Task requirements: Could you retype the lines below, starting at the line holding "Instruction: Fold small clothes" and stopping at the line holding "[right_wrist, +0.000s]", inclusive? Copy them exactly and drop the images.

Collected material:
####

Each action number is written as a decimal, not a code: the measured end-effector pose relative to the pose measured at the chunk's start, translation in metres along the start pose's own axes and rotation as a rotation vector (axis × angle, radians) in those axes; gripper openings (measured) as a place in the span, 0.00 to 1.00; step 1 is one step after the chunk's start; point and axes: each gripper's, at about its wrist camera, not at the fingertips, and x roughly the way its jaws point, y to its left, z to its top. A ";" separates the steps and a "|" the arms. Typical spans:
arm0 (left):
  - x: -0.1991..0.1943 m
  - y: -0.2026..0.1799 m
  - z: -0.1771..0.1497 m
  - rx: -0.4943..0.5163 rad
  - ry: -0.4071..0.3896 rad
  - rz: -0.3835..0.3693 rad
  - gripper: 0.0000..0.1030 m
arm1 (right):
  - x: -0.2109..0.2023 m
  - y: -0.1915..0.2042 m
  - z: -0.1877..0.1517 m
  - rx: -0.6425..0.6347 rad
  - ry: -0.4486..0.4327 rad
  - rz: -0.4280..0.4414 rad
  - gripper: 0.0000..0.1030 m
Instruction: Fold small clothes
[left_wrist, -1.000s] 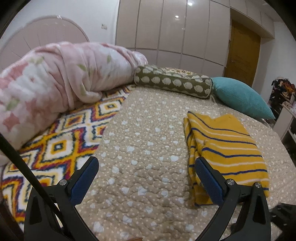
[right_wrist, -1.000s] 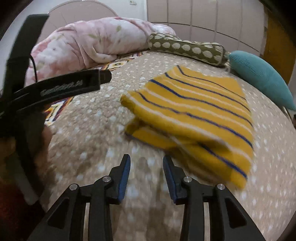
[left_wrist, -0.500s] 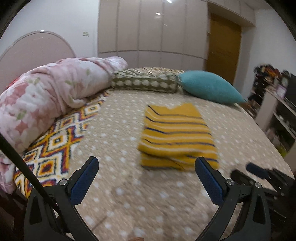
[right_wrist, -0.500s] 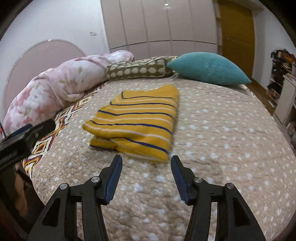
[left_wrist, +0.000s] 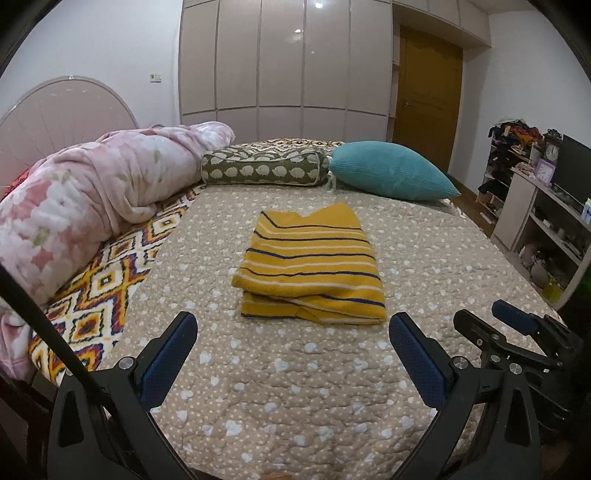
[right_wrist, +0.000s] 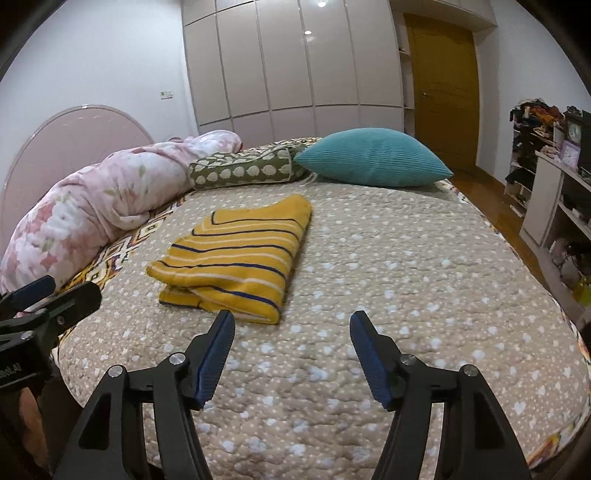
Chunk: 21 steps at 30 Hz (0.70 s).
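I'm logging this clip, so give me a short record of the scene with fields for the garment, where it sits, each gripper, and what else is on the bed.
garment: yellow striped top, folded into a compact stack
location: on the dotted beige bedspread, near the middle of the bed
left gripper: open, empty, short of the garment
right gripper: open, empty, not touching the garment
bedding behind: pink floral duvet, olive patterned bolster, teal pillow
fold status: looks finished
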 end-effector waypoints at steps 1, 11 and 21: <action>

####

Solution:
Instruction: Fold small clothes
[left_wrist, -1.000s] 
[right_wrist, -1.000s] 
[left_wrist, -0.500s] 
[right_wrist, -0.500s] 
[left_wrist, +0.000s] 
[right_wrist, +0.000s] 

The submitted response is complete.